* _ASSIGNMENT_
Every line below is to be quoted exactly, with nothing added or dropped.
··· GIVEN INFORMATION
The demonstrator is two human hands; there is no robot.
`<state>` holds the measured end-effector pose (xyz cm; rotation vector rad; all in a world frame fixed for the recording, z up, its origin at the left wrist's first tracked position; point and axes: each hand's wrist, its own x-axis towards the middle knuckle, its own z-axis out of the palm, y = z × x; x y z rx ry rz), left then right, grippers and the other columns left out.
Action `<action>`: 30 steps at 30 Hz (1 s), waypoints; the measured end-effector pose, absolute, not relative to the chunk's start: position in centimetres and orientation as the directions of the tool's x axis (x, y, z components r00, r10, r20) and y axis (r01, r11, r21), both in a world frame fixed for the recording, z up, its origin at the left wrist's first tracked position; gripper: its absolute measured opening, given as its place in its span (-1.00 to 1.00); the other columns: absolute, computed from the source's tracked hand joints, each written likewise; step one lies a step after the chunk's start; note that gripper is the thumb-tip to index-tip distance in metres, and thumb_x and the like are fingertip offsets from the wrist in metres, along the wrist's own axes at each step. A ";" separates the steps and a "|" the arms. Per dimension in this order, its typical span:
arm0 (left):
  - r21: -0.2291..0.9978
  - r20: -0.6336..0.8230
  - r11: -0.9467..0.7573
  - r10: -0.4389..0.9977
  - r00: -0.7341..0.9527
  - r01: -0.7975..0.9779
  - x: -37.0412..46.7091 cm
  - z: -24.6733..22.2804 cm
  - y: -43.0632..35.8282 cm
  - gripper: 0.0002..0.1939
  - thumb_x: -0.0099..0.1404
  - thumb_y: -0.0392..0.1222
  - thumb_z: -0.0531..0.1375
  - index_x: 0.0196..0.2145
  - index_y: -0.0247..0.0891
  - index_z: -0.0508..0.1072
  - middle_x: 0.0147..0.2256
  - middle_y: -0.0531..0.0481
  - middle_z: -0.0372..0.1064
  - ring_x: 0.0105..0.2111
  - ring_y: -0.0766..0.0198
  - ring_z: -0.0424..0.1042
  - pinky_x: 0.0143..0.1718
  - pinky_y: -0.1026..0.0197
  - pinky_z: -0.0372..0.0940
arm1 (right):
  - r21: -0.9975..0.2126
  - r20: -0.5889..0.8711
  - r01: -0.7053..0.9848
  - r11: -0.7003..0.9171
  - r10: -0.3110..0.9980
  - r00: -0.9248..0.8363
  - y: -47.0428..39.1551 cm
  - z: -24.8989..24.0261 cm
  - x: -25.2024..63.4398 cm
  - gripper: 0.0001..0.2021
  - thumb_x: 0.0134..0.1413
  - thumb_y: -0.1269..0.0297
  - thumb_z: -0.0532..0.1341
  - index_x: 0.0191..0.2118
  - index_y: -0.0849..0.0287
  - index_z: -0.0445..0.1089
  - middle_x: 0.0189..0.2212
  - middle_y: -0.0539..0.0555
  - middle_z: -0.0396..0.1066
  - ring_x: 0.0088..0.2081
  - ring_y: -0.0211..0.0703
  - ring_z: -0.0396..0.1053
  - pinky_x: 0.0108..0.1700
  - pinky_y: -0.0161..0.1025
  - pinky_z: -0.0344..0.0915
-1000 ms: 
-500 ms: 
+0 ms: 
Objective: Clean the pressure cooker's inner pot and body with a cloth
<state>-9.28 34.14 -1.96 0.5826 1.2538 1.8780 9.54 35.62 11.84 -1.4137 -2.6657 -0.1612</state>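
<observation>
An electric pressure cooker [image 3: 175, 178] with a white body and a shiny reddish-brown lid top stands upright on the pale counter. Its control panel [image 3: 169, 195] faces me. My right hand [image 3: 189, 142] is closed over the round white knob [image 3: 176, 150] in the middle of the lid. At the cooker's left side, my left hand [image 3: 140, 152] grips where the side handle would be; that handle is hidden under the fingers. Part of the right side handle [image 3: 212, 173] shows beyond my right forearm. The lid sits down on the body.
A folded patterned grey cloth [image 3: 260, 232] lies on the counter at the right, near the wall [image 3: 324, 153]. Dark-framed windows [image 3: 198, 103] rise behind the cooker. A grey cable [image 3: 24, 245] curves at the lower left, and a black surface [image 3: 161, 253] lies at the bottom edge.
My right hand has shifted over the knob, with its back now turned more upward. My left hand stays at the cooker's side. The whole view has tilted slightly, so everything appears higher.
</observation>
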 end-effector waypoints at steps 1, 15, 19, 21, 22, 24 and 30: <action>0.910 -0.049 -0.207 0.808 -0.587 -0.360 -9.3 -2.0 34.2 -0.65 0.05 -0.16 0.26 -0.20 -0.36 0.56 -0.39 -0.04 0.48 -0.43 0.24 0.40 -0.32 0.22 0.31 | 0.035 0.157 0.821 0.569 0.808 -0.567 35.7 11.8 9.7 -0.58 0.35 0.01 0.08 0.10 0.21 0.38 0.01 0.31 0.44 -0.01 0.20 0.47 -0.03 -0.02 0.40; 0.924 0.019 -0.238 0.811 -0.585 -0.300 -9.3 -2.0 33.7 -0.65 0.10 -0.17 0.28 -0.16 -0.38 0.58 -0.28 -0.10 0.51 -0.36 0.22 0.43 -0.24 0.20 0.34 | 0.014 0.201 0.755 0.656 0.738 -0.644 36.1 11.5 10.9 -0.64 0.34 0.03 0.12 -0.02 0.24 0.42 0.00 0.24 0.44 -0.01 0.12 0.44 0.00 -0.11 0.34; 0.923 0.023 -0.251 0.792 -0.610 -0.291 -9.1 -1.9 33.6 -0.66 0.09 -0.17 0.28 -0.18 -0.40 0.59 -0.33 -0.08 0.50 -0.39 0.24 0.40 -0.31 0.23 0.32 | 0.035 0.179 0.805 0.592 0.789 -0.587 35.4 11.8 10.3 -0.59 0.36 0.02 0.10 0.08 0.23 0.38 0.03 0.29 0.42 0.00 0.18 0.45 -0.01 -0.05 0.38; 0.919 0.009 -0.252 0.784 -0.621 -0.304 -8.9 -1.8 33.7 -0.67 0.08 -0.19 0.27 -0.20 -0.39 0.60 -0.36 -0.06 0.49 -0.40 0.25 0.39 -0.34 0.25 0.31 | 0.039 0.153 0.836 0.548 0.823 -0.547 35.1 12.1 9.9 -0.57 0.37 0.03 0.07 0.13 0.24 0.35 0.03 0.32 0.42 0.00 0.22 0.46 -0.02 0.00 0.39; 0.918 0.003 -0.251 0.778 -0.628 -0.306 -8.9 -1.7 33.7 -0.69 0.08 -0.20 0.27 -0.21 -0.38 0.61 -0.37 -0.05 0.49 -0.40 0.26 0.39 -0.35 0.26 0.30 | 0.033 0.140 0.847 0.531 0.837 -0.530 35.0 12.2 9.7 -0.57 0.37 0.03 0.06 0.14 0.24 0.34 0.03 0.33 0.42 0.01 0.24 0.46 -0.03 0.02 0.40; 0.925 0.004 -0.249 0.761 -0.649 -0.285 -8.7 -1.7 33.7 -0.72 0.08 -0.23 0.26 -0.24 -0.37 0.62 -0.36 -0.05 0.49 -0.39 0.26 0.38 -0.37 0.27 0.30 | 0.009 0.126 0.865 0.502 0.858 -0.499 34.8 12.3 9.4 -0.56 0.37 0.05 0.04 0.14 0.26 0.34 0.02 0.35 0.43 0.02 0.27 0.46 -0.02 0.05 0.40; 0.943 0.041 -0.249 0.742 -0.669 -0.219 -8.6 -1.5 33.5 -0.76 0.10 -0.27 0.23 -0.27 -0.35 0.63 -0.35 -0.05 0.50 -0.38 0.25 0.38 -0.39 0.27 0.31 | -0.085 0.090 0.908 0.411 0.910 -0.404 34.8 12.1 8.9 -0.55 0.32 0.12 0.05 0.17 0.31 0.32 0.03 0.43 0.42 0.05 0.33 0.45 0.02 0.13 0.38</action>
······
* _PROBLEM SOLUTION_
The demonstrator is two human hands; there is no robot.
`<state>` holds the measured end-effector pose (xyz cm; rotation vector rad; all in a world frame fixed for the recording, z up, its origin at the left wrist's first tracked position; point and axes: each hand's wrist, its own x-axis towards the middle knuckle, its own z-axis out of the palm, y = z × x; x y z rx ry rz), left then right, grippers and the other columns left out.
Action `<action>`: 30 steps at 30 Hz (1 s), waypoints; the measured end-effector pose, absolute, not relative to the chunk's start: position in centimetres and orientation as the directions of the tool's x axis (x, y, z components r00, r10, r20) and y axis (r01, r11, r21), both in a world frame fixed for the recording, z up, its origin at the left wrist's first tracked position; gripper: its absolute measured opening, given as its place in its span (-1.00 to 1.00); the other columns: absolute, computed from the source's tracked hand joints, each written likewise; step one lies a step after the chunk's start; note that gripper is the thumb-tip to index-tip distance in metres, and thumb_x and the like are fingertip offsets from the wrist in metres, along the wrist's own axes at each step. A ";" separates the steps and a "|" the arms. Per dimension in this order, its typical span:
arm0 (left):
  - r21: -0.2291..0.9978
  - r20: -0.6336..0.8230
  - r11: -0.9467..0.7573
  - r10: -0.4389..0.9977
  - r00: -0.7341..0.9527
  - r01: -0.7975..0.9779
  - x: -37.0412..46.7091 cm
  - z: -24.6733..22.2804 cm
  - y: -43.0632..35.8282 cm
  - gripper: 0.0002..0.1939
  - thumb_x: -0.0099..0.1404
  - thumb_y: -0.0392..0.1222
  - thumb_z: -0.0531..0.1375
  - index_x: 0.0196..0.2145
  - index_y: -0.0247..0.0891
  - index_z: -0.0508..0.1072
  - middle_x: 0.0147..0.2256
  - middle_y: -0.0531..0.0481
  - middle_z: -0.0372..0.1064
  - ring_x: 0.0105..0.2111
  - ring_y: -0.0766..0.0198
  - ring_z: -0.0424..0.1042
  - pinky_x: 0.0143..0.1718
  - pinky_y: -0.1026..0.0197
  - pinky_z: -0.0372..0.0940
arm1 (right):
  - r21: -0.9975..0.2126
  - r20: -0.5889..0.8711
  - r01: -0.7053..0.9848
  - r11: -0.7003..0.9171
  - r10: -0.3110..0.9980
  - r00: -0.9248..0.8363
  - y: -47.0428..39.1551 cm
  - z: -24.8989..24.0261 cm
  - x: -25.2024..63.4398 cm
  - gripper: 0.0001..0.2021
  - thumb_x: 0.0134..0.1413
  - thumb_y: -0.1269..0.0297
  - thumb_z: -0.0532..0.1341
  - index_x: 0.0191..0.2118
  - index_y: -0.0849..0.0287
  - index_z: -0.0445..0.1089
  - middle_x: 0.0189..0.2212
  - middle_y: -0.0539..0.0555
  - middle_z: -0.0396..0.1066
  - ring_x: 0.0088..0.2081
  - ring_y: -0.0211..0.0703
  - ring_z: -0.0396..0.1053
  - pinky_x: 0.0108..0.1700
  - pinky_y: -0.0161..0.1025
  - pinky_z: -0.0344..0.0915
-1000 ms: 
-500 ms: 
+0 ms: 
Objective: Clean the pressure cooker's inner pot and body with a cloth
<state>-9.28 34.14 -1.96 0.5826 1.2538 1.8780 9.54 35.62 11.84 -1.4137 -2.6657 -0.1612</state>
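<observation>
An electric pressure cooker [image 3: 175, 178] with a white body and a shiny reddish-brown lid top stands upright on the pale counter. Its control panel [image 3: 169, 195] faces me. My right hand [image 3: 189, 142] is closed over the round white knob [image 3: 176, 150] in the middle of the lid. At the cooker's left side, my left hand [image 3: 140, 152] grips where the side handle would be; that handle is hidden under the fingers. Part of the right side handle [image 3: 212, 173] shows beyond my right forearm. The lid sits down on the body.
A folded patterned grey cloth [image 3: 260, 232] lies on the counter at the right, near the wall [image 3: 324, 153]. Dark-framed windows [image 3: 198, 103] rise behind the cooker. A grey cable [image 3: 24, 245] curves at the lower left, and a black surface [image 3: 161, 253] lies at the bottom edge.
My right hand has shifted over the knob, with its back now turned more upward. My left hand stays at the cooker's side. The whole view has tilted slightly, so everything appears higher.
</observation>
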 end-effector waypoints at steps 1, 15, 19, 21, 22, 24 and 30: <action>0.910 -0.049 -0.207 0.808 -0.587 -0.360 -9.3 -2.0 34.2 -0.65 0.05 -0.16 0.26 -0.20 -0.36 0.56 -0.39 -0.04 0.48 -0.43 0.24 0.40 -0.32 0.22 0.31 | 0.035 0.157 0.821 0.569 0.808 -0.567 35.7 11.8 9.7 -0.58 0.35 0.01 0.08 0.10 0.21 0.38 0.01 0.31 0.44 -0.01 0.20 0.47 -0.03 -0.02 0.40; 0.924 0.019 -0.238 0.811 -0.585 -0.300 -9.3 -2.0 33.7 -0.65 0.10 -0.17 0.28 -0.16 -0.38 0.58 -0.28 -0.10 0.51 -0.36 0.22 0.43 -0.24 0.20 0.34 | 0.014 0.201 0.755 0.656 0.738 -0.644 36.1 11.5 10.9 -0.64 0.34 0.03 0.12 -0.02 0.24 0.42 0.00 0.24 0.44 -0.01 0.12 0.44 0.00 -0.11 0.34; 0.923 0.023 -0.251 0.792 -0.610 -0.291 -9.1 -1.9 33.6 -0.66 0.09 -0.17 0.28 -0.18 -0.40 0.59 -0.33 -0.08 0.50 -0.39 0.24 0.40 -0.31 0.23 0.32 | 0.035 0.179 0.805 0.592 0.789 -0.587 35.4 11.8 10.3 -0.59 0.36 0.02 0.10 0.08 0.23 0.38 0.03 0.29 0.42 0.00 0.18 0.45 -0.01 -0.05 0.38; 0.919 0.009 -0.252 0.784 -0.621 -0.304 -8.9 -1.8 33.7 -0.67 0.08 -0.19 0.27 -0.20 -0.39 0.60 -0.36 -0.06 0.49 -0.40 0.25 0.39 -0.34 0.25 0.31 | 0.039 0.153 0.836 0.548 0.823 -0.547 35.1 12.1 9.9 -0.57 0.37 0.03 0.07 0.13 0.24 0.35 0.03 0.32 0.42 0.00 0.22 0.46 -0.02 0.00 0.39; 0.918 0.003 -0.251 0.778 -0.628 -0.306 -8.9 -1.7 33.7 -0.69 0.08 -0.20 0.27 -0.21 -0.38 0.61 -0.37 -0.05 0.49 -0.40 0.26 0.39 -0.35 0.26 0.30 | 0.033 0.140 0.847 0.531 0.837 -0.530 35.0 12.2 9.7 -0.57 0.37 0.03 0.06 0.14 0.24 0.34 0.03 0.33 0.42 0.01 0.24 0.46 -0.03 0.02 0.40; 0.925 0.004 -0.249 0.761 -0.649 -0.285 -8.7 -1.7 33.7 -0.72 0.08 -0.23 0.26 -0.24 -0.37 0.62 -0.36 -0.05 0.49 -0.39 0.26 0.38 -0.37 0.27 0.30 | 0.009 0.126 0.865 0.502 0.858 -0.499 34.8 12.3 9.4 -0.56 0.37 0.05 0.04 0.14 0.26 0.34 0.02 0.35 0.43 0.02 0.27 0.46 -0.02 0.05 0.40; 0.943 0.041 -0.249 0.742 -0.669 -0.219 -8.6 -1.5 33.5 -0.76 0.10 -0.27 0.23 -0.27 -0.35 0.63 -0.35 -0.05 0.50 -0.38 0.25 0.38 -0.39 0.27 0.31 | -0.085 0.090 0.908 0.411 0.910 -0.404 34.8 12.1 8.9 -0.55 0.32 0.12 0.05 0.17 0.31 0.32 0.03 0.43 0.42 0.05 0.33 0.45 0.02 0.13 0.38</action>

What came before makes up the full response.